Woman allowed bank account to be used for 'complex scam'
Felicia Junaid, aged 20, from Ennis, Co Clare appeared before Bandon District Court on a charge of money laundering. Picture: Larry Cummins
A woman who pleaded guilty to allowing her bank account and passport to be used by others in a "very complex scam" has received a conditional discharge after a court heard her naivety was used against her.
Felecia Junaid, aged 20, appeared before Bandon District Court on a charge of money laundering after gardaí found that others had intercepted an email exchange between a woman in Kinsale and the caretaker of her property in France, and then defrauded her of thousands of euro.
Ms Junaid, of 24 Westbourne Court, Watery Road, in Ennis in Co Clare, had first pleaded guilty to the charge in April.
She returned to court in Bandon for sentencing, with Judge James McNulty also receiving a written victim impact statement from the injured party in which she said: “It changes your world.”
She said such an incident “takes away your trust” and that it was “depressing” that money that she had worked so hard for had been taken.
In April, the court had heard that on June 26, 2019, the woman in Kinsale had received an email from the caretaker of a property she owns in France to say that she owed maintenance costs of €2,479.93 and that this was to be deposited to a PTSB account.

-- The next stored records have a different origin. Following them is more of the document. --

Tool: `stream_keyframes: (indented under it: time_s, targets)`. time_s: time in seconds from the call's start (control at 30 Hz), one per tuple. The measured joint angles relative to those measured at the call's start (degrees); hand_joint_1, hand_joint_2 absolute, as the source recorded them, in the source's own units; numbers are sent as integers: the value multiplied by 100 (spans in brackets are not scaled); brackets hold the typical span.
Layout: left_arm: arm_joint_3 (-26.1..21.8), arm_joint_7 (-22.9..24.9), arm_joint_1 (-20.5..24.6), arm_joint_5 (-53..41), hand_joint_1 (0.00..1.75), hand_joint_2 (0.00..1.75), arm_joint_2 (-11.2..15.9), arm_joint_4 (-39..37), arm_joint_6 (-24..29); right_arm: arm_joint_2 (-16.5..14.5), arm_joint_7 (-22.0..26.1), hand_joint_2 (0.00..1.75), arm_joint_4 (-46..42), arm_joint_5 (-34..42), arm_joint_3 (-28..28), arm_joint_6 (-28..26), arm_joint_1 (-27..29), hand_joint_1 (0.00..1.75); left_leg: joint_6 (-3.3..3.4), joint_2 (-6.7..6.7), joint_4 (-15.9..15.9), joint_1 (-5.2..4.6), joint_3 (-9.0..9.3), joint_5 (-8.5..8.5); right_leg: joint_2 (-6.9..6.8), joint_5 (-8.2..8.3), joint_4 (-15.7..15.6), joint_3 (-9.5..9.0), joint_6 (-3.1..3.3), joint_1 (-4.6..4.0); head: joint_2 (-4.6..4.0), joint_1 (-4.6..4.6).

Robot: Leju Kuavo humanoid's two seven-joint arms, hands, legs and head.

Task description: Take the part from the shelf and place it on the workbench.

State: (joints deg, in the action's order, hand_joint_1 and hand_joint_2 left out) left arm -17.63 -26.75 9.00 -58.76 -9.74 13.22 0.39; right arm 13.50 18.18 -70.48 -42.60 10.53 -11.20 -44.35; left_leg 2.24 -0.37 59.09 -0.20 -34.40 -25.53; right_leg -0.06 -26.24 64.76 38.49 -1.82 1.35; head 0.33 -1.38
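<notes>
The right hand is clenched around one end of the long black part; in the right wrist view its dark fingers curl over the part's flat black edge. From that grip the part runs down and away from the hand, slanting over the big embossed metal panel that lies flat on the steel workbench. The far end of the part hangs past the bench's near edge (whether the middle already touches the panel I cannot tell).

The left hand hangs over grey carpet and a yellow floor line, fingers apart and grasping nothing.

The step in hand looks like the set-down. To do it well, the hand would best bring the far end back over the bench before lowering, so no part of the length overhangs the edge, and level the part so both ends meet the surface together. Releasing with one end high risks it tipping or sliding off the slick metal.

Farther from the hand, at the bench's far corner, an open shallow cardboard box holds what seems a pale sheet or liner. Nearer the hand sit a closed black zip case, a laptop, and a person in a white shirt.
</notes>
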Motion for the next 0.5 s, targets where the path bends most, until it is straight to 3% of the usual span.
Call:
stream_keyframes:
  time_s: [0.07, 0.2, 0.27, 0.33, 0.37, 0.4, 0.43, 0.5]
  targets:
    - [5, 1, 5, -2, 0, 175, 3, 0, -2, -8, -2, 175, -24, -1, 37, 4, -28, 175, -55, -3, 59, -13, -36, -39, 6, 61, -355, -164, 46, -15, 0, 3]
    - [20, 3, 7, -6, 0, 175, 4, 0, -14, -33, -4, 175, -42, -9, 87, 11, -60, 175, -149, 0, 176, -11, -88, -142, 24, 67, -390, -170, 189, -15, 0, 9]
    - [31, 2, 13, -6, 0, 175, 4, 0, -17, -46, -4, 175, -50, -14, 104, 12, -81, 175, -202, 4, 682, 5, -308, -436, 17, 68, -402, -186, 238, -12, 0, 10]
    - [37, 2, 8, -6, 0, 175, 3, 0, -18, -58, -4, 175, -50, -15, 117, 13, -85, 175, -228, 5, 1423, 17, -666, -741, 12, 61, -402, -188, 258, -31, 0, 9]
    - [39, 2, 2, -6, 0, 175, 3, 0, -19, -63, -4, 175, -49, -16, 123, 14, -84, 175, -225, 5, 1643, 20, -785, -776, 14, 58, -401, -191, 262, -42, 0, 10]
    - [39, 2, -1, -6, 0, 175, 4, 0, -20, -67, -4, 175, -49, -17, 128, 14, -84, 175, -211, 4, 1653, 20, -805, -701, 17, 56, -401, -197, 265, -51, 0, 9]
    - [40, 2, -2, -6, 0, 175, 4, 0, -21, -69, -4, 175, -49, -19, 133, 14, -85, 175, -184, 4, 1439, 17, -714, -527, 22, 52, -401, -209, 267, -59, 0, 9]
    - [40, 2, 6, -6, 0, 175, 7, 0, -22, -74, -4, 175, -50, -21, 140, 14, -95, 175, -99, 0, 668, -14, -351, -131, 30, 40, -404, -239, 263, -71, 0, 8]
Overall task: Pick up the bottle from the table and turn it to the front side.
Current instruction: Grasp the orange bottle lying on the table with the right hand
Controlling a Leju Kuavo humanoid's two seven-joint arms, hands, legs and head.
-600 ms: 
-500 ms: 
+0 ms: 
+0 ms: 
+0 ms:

This email was intercepted, however, and on the following day, June 27, the woman received another email from a very similar email address to the one from which the first email was sent, but with one letter missing. That email asked the woman to deposit the maintenance fee for the same amount into a Bank of Ireland account instead. The email included the relevant BIC and IBAN numbers.
On August 30, 2019, the woman reported a fraudulent transaction from her AIB account and gardaí began investigating.
They learned that the account to which the money had been transferred had been opened in the name of Ms Junaid and that her passport had been used to open it. When the funds had been withdrawn from that account it was then closed.
The judge was told that on December 2 last, gardaí from Kinsale met Ms Junaid by appointment at Ennis Garda Station.
Ms Junaid had told gardaí that she had given the details of her bank account to three men, one of whom she knew personally. She didn't ask what they were going to use the account for and was told by the men never to check the account.
Ms Junaid’s solicitor, Myra Dinneen, reiterated that her client had been very naive and had been taken advantage of by people she had trusted.
“I think she was out of her depth,” Ms Dinneen said.
Judge McNulty was told that AIB had fully compensated the injured party and that Ms Junaid had assisted the Garda investigation.
Ms Junaid, who was accompanied by her father and aunt, is currently studying and wants to be a social worker, and truly regretted what had happened, the judge heard. She had also fully complied with the Probation Service.
Judge McNulty said he would deal with the case by means of a conditional discharge for three years, describing it as “an opportunity to be good and to make good”.